Em declarações ao sítio da Federação Portuguesa de Futebol (FPF), Hugo Miguel explicou que há dois tipos de comunicação entre os intervenientes: “Ou dizer ao árbitro de campo que a sua decisão está totalmente errada e tem de alterar ou deixar a sugestão do árbitro poder ver a imagem”.
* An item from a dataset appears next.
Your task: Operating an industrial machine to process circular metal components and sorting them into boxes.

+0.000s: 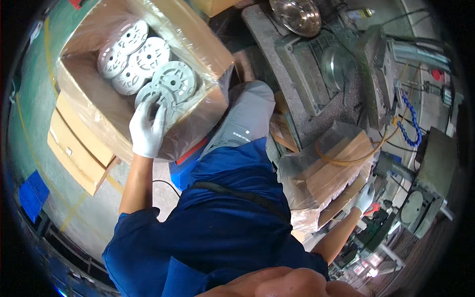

“Aí, tem de se deslocar a uma zona neutra para ver as imagens escolhidas pelo seu colega vídeo-árbitro e em casos mais subjetivos pode alterar a sua decisão”, prosseguiu.

Hugo Miguel assume ainda o cumprir do “sonho” de dirigir, pela primeira vez, após 21 anos de carreira, a final da Taça de Portugal, depois de ter sido nomeado em outras situações para funções auxiliares ao jogo.

Jorge Sousa, que, juntamente com Artur Soares Dias, vai operar o vídeo-árbitro, diz que este sistema vai melhorar a qualidade das decisões do árbitro sobre o jogo e garante que quem está no envolvido no papel auxiliar “sente verdadeiramente que está envolvido na decisão do jogo”.

“Tomaremos decisões que podem ter impacto e implicância no resultado final”, lembrou, recordando ainda que estas alterações vão implicar uma adaptação de todos os envolvidos à nova realidade.

O árbitro portuense garante que “não há dúvidas de que vai trazer maior justiça e verdade desportiva”, mas adverte que não será panaceia para todos os males: “Desengane-se quem pense que vai ser medicamento milagroso para acabar com as polémicas do futebol, pois não vai acontecer”.

O vídeo-arbitro vai ser preciosa ajuda sobretudo na análise de golos obtidos em posição legal, nos lances de penalti, cartões vermelhos diretos e identificação de jogadores.

Artur Soares Dias recorda que este “já não é um projeto em desenvolvimento, mas uma realidade” que, defende, “vai colmatar alguns lapsos dos árbitros, claramente identificados, que podem ser corrigidos”.

“É uma ferramenta nova que vai precisar de um período de adaptação. A todos os árbitros. Não estamos habituados. E alguém a ser ajudado a tomar decisões. O objetivo é o mínimo impacto e o máximo de benefício”, concluiu.

O vídeo-arbitro estreia-se em Portugal domingo na final da Taça de Portugal entre Benfica e Vitória de Guimarães, no Estádio do Jamor, em Oeiras.